Для меня он работает хорошо -
По умолчанию пустая строка ("") считается пустой при чтении csv
Тест-1. Набор данных с нулевым значением и схема с нулевым значением = false
String data = "id Col_1 Col_2 Col_3 Col_4 Col_5\n" +
"1 A B C D E\n" +
"2 X Y Z P \"\"";
List<String> list = Arrays.stream(data.split(System.lineSeparator()))
.map(s -> s.replaceAll("\\s+", ","))
.collect(Collectors.toList());
List<StructField> fields = Arrays.stream("id Col_1 Col_2 Col_3 Col_4 Col_5".split("\\s+"))
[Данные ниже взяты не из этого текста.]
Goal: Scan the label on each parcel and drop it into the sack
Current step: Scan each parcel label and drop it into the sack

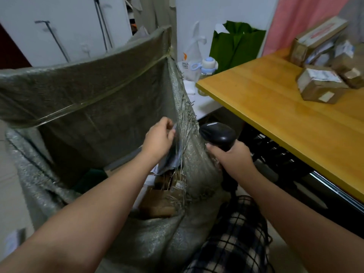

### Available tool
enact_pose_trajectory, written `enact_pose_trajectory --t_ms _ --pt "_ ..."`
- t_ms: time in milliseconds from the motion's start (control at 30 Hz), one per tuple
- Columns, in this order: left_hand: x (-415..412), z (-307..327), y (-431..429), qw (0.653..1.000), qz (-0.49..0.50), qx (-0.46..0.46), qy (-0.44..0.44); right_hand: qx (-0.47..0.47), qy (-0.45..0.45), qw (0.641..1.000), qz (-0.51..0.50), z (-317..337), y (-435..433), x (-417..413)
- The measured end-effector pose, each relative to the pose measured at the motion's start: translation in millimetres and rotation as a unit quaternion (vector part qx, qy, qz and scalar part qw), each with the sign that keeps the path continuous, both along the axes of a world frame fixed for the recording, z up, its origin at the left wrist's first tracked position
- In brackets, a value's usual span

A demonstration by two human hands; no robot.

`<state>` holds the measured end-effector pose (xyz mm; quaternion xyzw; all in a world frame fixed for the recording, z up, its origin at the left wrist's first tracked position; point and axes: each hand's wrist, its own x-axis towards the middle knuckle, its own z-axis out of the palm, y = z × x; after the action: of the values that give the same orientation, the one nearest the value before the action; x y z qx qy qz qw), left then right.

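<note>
Parcel work at the sack: the person's left hand (159,138) hangs over the open mouth of the sack (88,99), its fingers (171,128) curled and pinching the upper edge of a flat grey mailer (173,157). The right hand (232,158) is wrapped tight around the grip of a black scanner (218,134), just outside the sack's frayed right wall.

The mailer hangs close to upright, its long axis running top to bottom. The lower end points down into the sack, and one flat face lies against the frayed weave. It is blurred, so I cannot tell which face carries the label. The scanner's head points away from the person, toward the sack's wall rather than at the mailer.

To my eye the step is the drop. It would go best if the hand moved a little toward the middle of the mouth before letting go — those loose strands along the torn edge could snag a thin bag. Released straight down, it should slide in on end onto the brown boxes (161,201) already inside.

Off the sack's right side stands the yellow counter (275,107), with more cardboard parcels (319,83) heaped at its far right corner — well apart from both hands.
</note>
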<state>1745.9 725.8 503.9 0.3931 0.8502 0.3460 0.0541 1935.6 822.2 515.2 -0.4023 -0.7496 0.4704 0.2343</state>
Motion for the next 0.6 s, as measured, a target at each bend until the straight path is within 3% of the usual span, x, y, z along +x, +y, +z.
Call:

.map(s -> new StructField(s, DataTypes.StringType, false, Metadata.empty()))
.collect(Collectors.toList());
Dataset<Row> df1 = spark.read()
.schema(new StructType(fields.toArray(new StructField[fields.size()])))
.option("header", true)
.option("sep", ",")
.csv(spark.createDataset(list, Encoders.STRING()));
df1.show();
df1.printSchema();
Вывод -
java.lang.NullPointerException
at org.apache.spark.sql.catalyst.expressions.GeneratedClass$SpecificSafeProjection.createExternalRow_0_0$(Unknown Source)
at org.apache.spark.sql.catalyst.expressions.GeneratedClass$SpecificSafeProjection.apply(Unknown Source)
at org.apache.spark.sql.Dataset$$anonfun$org$apache$spark$sql$Dataset$$collectFromPlan$1.apply(Dataset.scala:3387)
at org.apache.spark.sql.Dataset$$anonfun$org$apache$spark$sql$Dataset$$collectFromPlan$1.apply(Dataset.scala:3384)
at scala.collection.TraversableLike$$anonfun$map$1.apply(TraversableLike.scala:234)
at scala.collection.TraversableLike$$anonfun$map$1.apply(TraversableLike.scala:234)
Заключение - Ожидаемое поведение PASS
2. Набор данных с нулевым значением и схема с нулевым значением = true
String data = "id Col_1 Col_2 Col_3 Col_4 Col_5\n" +
"1 A B C D E\n" +
"2 X Y Z P \"\"";
List<String> list = Arrays.stream(data.split(System.lineSeparator()))
.map(s -> s.replaceAll("\\s+", ","))
.collect(Collectors.toList());
List<StructField> fields = Arrays.stream("id Col_1 Col_2 Col_3 Col_4 Col_5".split("\\s+"))
.map(s -> new StructField(s, DataTypes.StringType, true, Metadata.empty()))
.collect(Collectors.toList());
Dataset<Row> df1 = spark.read()
.schema(new StructType(fields.toArray(new StructField[fields.size()])))
.option("header", true)
.option("sep", ",")
.csv(spark.createDataset(list, Encoders.STRING()));
df1.show();
df1.printSchema();
Вывод -
+---+-----+-----+-----+-----+-----+
| id|Col_1|Col_2|Col_3|Col_4|Col_5|
+---+-----+-----+-----+-----+-----+
| 1| A| B| C| D| E|
| 2| X| Y| Z| P| null|
+---+-----+-----+-----+-----+-----+
root
|-- id: string (nullable = true)
|-- Col_1: string (nullable = true)
|-- Col_2: string (nullable = true)
|-- Col_3: string (nullable = true)
|-- Col_4: string (nullable = true)
|-- Col_5: string (nullable = true)
Заключение - Ожидаемое поведение PASS
3. Набор данных без null & Schema nullable = true
String data1 = "id Col_1 Col_2 Col_3 Col_4 Col_5\n" +
"1 A B C D E\n" +
"2 X Y Z P F";
List<String> list1 = Arrays.stream(data1.split(System.lineSeparator()))
.map(s -> s.replaceAll("\\s+", ","))
.collect(Collectors.toList());
List<StructField> fields1 = Arrays.stream("id Col_1 Col_2 Col_3 Col_4 Col_5".split("\\s+"))
.map(s -> new StructField(s, DataTypes.StringType, true, Metadata.empty()))
.collect(Collectors.toList());
Dataset<Row> df2 = spark.read()
.schema(new StructType(fields1.toArray(new StructField[fields.size()])))
.option("header", true)
.option("sep", ",")
.csv(spark.createDataset(list1, Encoders.STRING()));
df2.show();
df2.printSchema();
Output-
+---+-----+-----+-----+-----+-----+
| id|Col_1|Col_2|Col_3|Col_4|Col_5|
+---+-----+-----+-----+-----+-----+
| 1| A| B| C| D| E|
| 2| X| Y| Z| P| F|
+---+-----+-----+-----+-----+-----+
root
|-- id: string (nullable = true)
|-- Col_1: string (nullable = true)
|-- Col_2: string (nullable = true)
|-- Col_3: string (nullable = true)
|-- Col_4: string (nullable = true)
|-- Col_5: string (nullable = true)
Заключение - Ожидаемое поведение PASS